Mau Jadi Reporter? Harus Siap-siap Berkulit Badak!
loading...
A
A
A
JAKARTA - Masih ingat dengan drama Korea "Pinocchio"? Drama yang diperankan oleh Park Shin-hye dan Lee Jong-suk ini bercerita tentang perjuangan seorang pengidap sindrom pinocchio yang pengen jadi reporter di sebuah stasiun TV.
Banyak adegan dalam drakor ini yang memperlihatkan kerja reporter, dan gambarannya disebut sangat dekat dengan lika-liku kerja yang dialami reporter beneran dalam kehidupan nyata. Di situ diceritakan, menjadi reporter yang tangguh memang perlu usaha dan perjuangan yang berat.

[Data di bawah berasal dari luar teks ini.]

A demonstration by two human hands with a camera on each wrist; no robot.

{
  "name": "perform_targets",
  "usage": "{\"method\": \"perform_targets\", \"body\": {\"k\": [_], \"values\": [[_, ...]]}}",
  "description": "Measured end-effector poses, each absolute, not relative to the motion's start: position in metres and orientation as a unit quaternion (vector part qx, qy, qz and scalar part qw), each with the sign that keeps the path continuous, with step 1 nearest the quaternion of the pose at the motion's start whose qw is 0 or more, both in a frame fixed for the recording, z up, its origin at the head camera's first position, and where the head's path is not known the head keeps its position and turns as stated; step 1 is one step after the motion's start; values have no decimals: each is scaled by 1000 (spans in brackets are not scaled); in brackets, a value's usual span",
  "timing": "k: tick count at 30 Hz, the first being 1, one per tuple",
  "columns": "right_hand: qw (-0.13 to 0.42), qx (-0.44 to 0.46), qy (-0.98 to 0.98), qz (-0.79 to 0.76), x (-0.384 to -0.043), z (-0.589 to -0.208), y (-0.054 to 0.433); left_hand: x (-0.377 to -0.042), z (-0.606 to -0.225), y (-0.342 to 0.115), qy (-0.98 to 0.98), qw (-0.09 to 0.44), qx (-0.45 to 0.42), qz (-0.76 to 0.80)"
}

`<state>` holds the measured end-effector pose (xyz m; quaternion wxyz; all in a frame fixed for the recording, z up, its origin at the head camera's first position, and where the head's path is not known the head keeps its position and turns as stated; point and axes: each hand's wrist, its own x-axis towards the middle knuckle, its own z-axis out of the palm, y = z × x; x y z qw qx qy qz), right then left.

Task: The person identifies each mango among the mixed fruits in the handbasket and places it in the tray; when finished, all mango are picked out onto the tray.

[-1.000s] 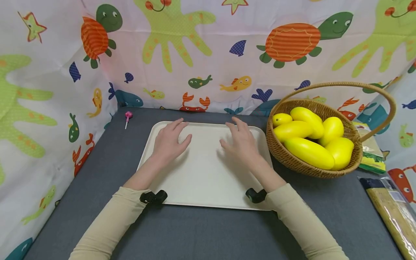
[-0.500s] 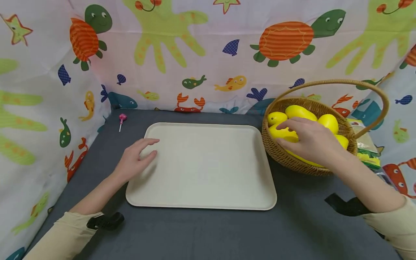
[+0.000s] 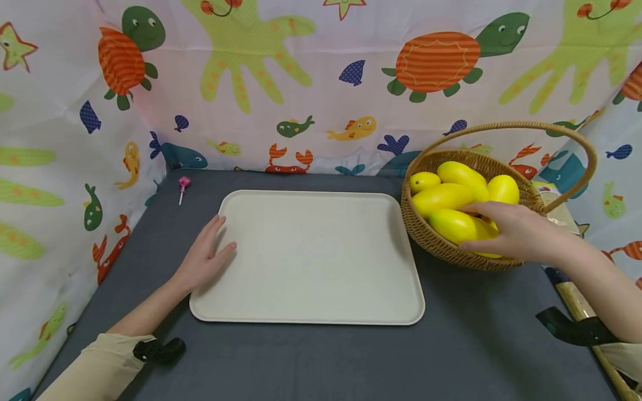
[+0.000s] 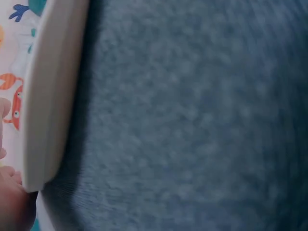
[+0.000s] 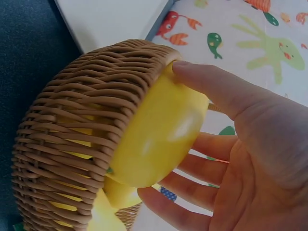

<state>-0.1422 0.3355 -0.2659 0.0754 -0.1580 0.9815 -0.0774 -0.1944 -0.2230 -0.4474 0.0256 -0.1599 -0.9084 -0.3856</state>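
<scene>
Near the front of the wicker basket (image 3: 441, 248), my right hand (image 3: 521, 231) grips a yellow mango (image 3: 457, 225), smooth and shiny, still among the others. In the right wrist view the thumb lies on one side of this mango (image 5: 161, 130) and the fingers pass behind the other; the fingertips are partly hidden. My left hand (image 3: 203, 259) lies over the left edge of the cream tray (image 3: 311, 256), fingers straight. The left wrist view shows the tray's side (image 4: 50, 101) with part of the hand (image 4: 14, 202) at its corner.
Other yellow mangoes (image 3: 443, 199) fill the basket beneath its tall arched handle (image 3: 511, 125). A pink lollipop (image 3: 184, 182) lies at the back left. Right of the basket are a packet (image 3: 559, 209) and a long pack (image 3: 577, 301), partly covered by the arm. Printed cloth (image 3: 301, 72) walls the back.
My right hand has gone from over the tray to the basket and taken hold of a mango. My left hand has moved left and come down onto the tray's edge.
</scene>
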Motion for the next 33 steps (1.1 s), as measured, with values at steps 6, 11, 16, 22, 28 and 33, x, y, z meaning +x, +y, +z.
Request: {"method": "perform_targets", "body": {"k": [6,11,16,22,28,33], "values": [[65,-166,981,-82,-142,-270,335,-192,-453,-229,-908,21,-158,-389],[55,-160,982,-82,-139,-266,334,-192,-459,-231,-904,17,-154,-399],[40,-142,985,-89,-137,-256,333,-190,-460,-227,-900,23,-146,-410],[38,-111,983,-144,-137,-244,318,-185,-458,-225,-898,25,-132,-419],[111,-97,944,-295,-142,-244,289,-181,-458,-225,-901,25,-128,-413],[186,-98,870,-446,-150,-260,259,-180,-460,-223,-905,33,-139,-402]]}}
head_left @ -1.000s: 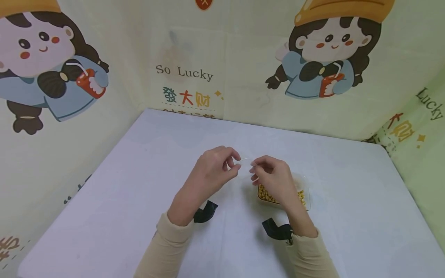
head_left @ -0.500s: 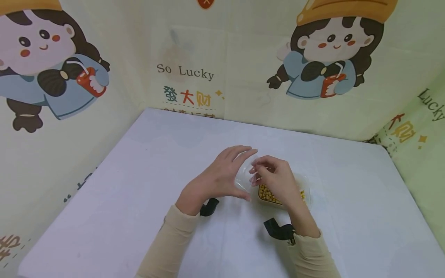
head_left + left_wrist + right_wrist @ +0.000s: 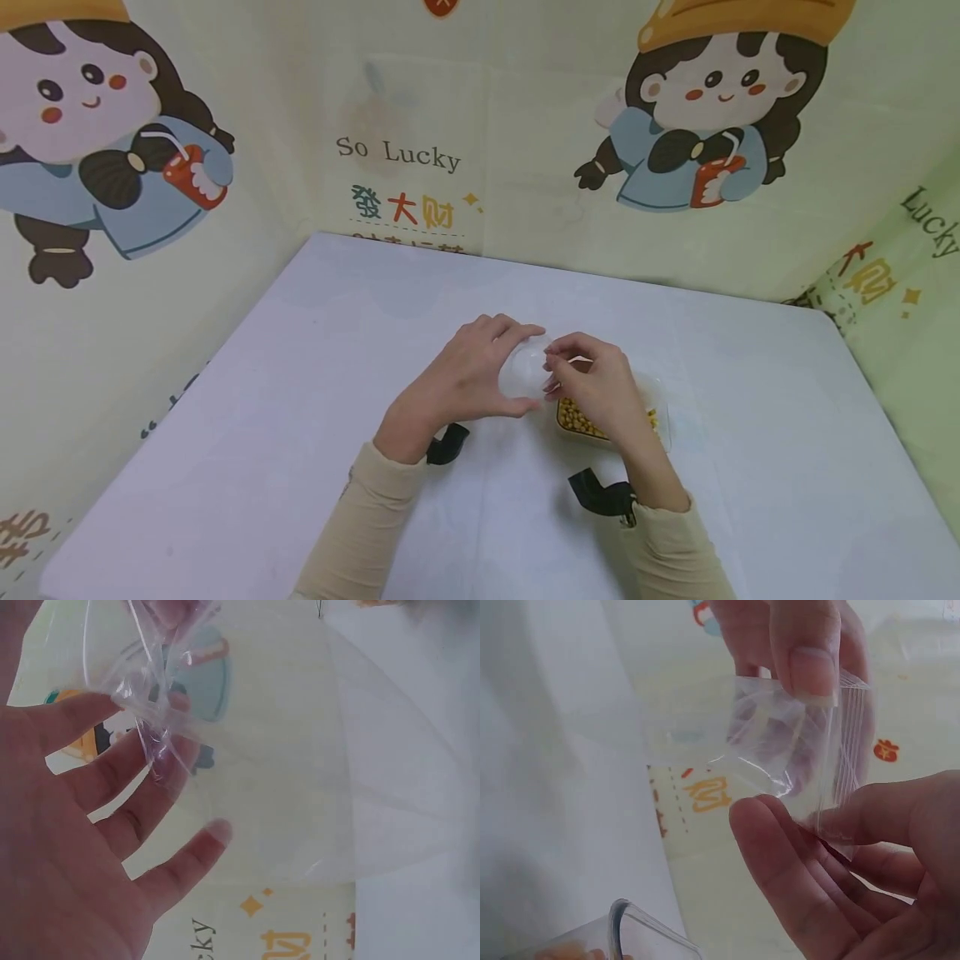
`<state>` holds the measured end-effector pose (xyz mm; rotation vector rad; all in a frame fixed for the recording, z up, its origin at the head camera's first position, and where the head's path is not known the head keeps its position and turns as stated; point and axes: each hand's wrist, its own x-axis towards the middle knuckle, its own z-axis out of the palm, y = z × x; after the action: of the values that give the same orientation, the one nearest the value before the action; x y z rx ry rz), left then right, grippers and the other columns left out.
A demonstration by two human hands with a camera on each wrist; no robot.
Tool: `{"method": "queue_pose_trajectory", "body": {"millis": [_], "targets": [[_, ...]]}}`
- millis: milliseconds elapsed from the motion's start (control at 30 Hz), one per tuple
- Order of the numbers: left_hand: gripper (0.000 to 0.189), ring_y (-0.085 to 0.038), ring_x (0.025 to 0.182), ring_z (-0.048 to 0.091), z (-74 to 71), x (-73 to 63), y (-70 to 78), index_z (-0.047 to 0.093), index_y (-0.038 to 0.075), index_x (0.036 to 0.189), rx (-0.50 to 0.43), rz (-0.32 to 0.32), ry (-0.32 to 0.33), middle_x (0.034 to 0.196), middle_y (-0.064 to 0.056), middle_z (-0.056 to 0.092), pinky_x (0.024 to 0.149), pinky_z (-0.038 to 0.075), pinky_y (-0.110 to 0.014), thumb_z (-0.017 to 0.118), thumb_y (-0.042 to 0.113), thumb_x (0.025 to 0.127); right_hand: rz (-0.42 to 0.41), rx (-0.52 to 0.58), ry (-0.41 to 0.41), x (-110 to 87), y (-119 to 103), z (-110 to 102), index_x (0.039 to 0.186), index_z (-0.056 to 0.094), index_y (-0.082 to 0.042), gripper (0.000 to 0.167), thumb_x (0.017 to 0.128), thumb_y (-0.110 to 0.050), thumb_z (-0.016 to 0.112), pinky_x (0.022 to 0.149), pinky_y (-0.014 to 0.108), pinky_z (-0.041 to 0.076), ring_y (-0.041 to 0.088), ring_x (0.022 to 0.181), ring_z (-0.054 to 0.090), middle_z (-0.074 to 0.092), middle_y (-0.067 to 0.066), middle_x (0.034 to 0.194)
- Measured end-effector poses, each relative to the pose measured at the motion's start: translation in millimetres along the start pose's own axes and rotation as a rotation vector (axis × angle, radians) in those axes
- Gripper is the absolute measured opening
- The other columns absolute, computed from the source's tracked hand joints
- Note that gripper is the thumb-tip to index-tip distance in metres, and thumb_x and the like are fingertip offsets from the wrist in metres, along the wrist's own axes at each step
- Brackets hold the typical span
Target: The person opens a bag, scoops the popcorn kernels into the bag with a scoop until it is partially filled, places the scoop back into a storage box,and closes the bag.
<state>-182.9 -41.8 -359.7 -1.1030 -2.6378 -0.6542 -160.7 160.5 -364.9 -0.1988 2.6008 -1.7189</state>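
Note:
Between both hands hangs a clear plastic bag [image 3: 522,371], its film loose and see-through. My left hand [image 3: 467,377] spreads its fingers and thumb in a wide C around the bag's left side. In the left wrist view the fingers of my left hand [image 3: 97,832] are straight and apart, some fingertips showing through the film of the bag [image 3: 285,780]. My right hand [image 3: 596,385] pinches the bag's right edge between thumb and fingers. The right wrist view shows the right hand [image 3: 877,877] at the bag's ridged edge [image 3: 849,750].
A clear plastic box [image 3: 663,408] of yellow kernels [image 3: 579,421] stands under my right hand, partly hidden by it. Its rim [image 3: 622,915] shows low in the right wrist view. Behind the white table [image 3: 375,317] hangs a printed cloth [image 3: 525,125].
My left hand has gone from a fingertip pinch to a wide spread, and the bag now shows broad between the hands. My right hand keeps its pinch in nearly the same place.

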Motion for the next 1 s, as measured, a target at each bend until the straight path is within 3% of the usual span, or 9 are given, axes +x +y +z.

Menjadi seorang reporter, berarti kita mesti punya bekal utama seperti bisa menulis dan menyusun fakta dengan baik, menempatkan diri dan mewawancarai narasumber dari berbagai latar belakang, sampai kemampuan berbicara di depan umum atau public speaking.
Haryanto Saputra, Head Coorporate Sales dan Humas Bisnis Properti di PT Brantas Abipraya yang pernah menjadi reporter televisi selama enam tahun membagikan tipsnya untuk bisa menjadi reporter 'kulit badak' alias percaya diri dan tangguh di lapangan.
Foto: Pixabay
Haryanto yang juga sempat menjadi produser di divisi redaksi ini bercerita saat dia masih jadi reporter pemula dan 'diospek' untuk mewawancarai orang-orang yang ada di jalan.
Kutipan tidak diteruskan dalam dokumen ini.